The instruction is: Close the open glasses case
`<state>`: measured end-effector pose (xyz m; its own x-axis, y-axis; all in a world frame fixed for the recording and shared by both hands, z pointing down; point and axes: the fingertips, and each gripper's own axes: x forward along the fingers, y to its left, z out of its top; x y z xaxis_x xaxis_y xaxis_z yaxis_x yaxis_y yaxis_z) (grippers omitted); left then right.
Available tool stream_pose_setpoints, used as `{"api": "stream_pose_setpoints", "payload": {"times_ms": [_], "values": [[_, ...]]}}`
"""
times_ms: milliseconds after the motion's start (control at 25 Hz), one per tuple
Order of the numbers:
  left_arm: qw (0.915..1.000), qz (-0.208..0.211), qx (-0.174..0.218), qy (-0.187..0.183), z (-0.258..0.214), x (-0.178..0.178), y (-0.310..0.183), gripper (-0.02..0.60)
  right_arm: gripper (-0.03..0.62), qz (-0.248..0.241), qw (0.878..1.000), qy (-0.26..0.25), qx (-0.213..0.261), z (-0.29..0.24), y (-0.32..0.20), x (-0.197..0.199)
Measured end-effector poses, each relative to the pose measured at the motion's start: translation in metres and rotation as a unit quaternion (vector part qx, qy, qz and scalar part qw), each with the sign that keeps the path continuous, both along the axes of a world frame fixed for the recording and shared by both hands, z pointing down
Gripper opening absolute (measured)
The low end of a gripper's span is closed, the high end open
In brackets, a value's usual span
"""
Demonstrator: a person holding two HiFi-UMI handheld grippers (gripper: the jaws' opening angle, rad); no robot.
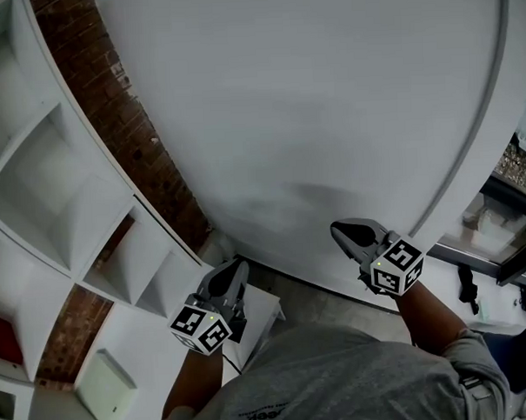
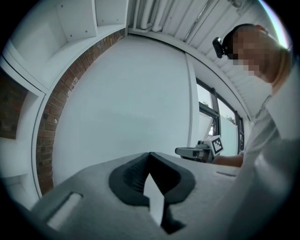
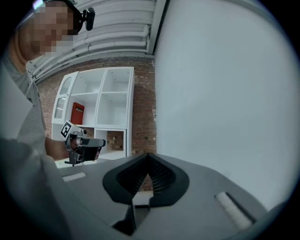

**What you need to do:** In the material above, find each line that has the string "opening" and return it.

**Finished exercise:**
Gripper opening absolute (measured)
Demonstrator: a person holding two HiFi-UMI handheld grippers (gripper: the jaws' opening angle, rad); no robot.

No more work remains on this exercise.